**Provided material:**
· · ·

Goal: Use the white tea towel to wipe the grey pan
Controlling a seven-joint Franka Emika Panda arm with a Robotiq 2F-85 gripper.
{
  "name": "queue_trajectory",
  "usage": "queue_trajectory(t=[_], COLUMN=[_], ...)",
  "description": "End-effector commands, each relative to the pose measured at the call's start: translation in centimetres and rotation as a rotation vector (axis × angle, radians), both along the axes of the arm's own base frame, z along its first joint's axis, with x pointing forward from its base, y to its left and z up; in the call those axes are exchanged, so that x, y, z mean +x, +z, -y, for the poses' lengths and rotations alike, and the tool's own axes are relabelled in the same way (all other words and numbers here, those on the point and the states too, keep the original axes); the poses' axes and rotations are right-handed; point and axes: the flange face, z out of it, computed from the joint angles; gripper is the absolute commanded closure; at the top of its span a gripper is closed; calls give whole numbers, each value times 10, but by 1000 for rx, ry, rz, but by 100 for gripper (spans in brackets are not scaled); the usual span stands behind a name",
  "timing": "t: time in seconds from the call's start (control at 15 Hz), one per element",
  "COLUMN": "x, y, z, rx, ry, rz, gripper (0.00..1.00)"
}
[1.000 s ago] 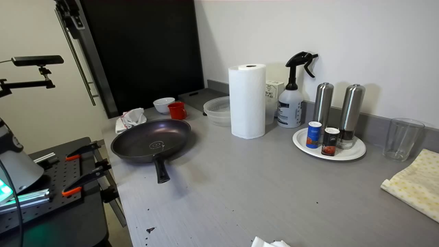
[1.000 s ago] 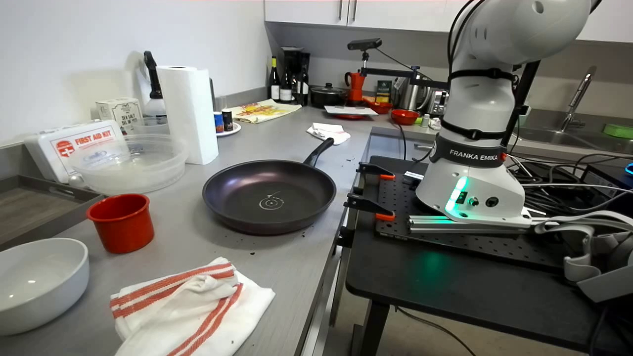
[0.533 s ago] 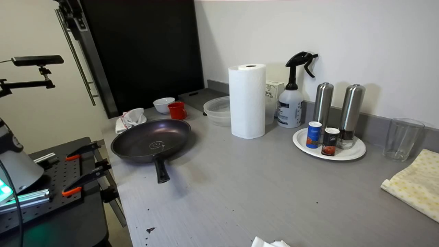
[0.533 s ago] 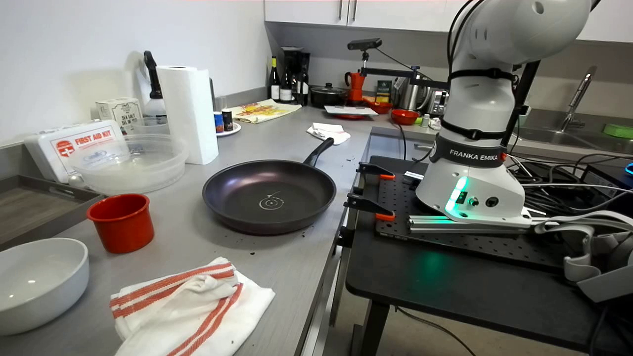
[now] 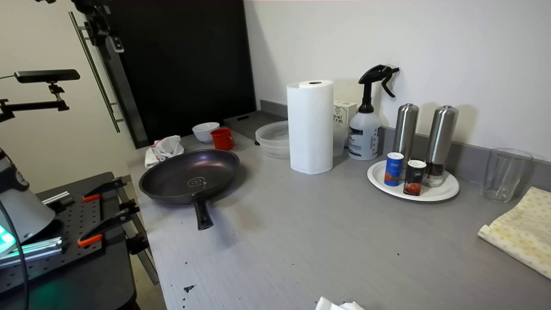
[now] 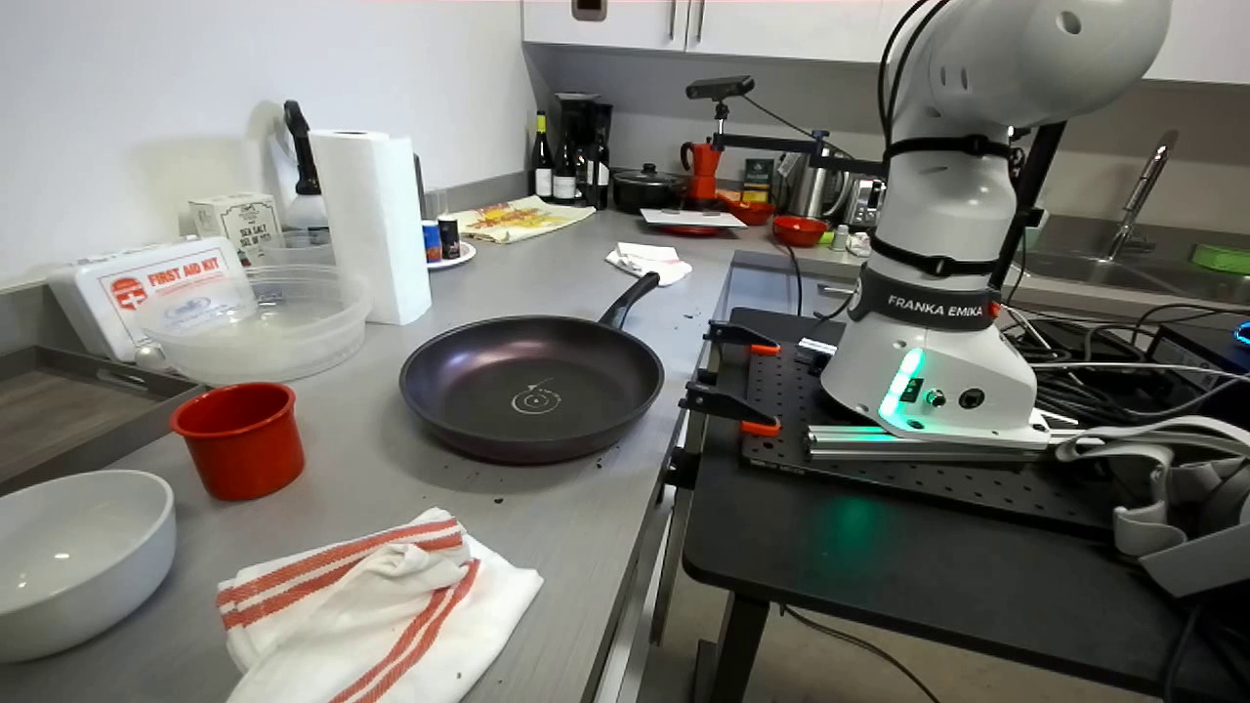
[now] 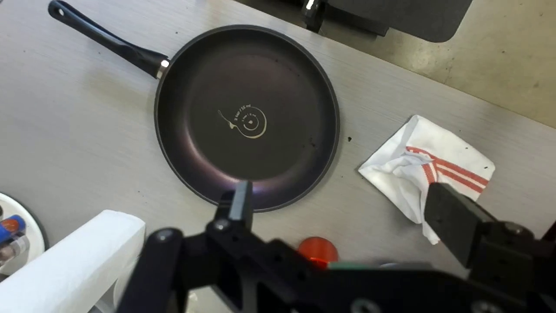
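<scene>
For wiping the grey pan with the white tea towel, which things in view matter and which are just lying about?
For the job:
grey pan
red-striped white tea towel, probably the one meant
gripper, open

Just lying about, among others:
second white cloth, presumably
red cup
white bowl
paper towel roll
spray bottle
first aid kit

1. In the wrist view, the pan (image 7: 246, 113) lies on the surface (image 7: 95, 156), its handle (image 7: 112, 42) towards 10 o'clock.
2. From the pan's centre: tea towel (image 7: 419, 174) between 3 and 4 o'clock, cup (image 7: 318, 250) at 5, paper roll (image 7: 82, 261) between 7 and 8.
3. In an exterior view, the plate (image 5: 443, 192) sits at the paper roll's 4 o'clock, two grinders (image 5: 442, 137) and two shakers (image 5: 394, 170) on it.
</scene>
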Motion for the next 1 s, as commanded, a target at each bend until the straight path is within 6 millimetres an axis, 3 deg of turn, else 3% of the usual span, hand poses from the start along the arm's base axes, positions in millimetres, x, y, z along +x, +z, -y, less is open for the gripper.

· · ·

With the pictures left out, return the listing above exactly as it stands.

Goal: Use the white tea towel to wipe the grey pan
Controlling a seven-joint Franka Emika Panda arm with a Robotiq 2F-85 gripper.
{
  "name": "queue_trajectory",
  "usage": "queue_trajectory(t=[_], COLUMN=[_], ...)",
  "description": "End-effector commands, each relative to the pose measured at the call's start: translation in centimetres and rotation as a rotation vector (axis × angle, radians), both along the axes of the arm's own base frame, z along its first joint's axis, with x pointing forward from its base, y to its left and z up; in the call those axes are exchanged, so that x, y, z mean +x, +z, -y, for the poses' lengths and rotations alike, and the tool's own axes are relabelled in the same way (all other words and numbers here, those on the point and the states too, keep the original axes); the poses' axes and rotations are right-handed; point and axes: the flange face, z out of it, computed from the joint angles; gripper is the absolute commanded closure; at the top of its span a gripper is closed; calls give whole numbers, each value times 10, but by 1000 for rx, ry, rz, but by 100 for gripper (spans in brackets are not scaled); the usual span stands behind a name",
  "timing": "t: time in seconds from the call's start (control at 15 Hz), one per element",
  "COLUMN": "x, y, z, rx, ry, rz, gripper (0.00..1.00)"
}
[1.000 s ago] 
[1.000 s ago] 
[0.533 s ago] 
[0.533 s ago] 
[now] 
[now] 
[now] 
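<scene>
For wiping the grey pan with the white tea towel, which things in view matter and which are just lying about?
For the job:
grey pan
red-striped white tea towel, probably the one meant
gripper, open

Just lying about, among others:
second white cloth, presumably
red cup
white bowl
paper towel roll
spray bottle
first aid kit

1. In the wrist view, the pan (image 7: 246, 113) lies on the surface (image 7: 95, 156), its handle (image 7: 112, 42) towards 10 o'clock.
2. From the pan's centre: tea towel (image 7: 419, 174) between 3 and 4 o'clock, cup (image 7: 318, 250) at 5, paper roll (image 7: 82, 261) between 7 and 8.
3. In an exterior view, the plate (image 5: 443, 192) sits at the paper roll's 4 o'clock, two grinders (image 5: 442, 137) and two shakers (image 5: 394, 170) on it.
</scene>
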Motion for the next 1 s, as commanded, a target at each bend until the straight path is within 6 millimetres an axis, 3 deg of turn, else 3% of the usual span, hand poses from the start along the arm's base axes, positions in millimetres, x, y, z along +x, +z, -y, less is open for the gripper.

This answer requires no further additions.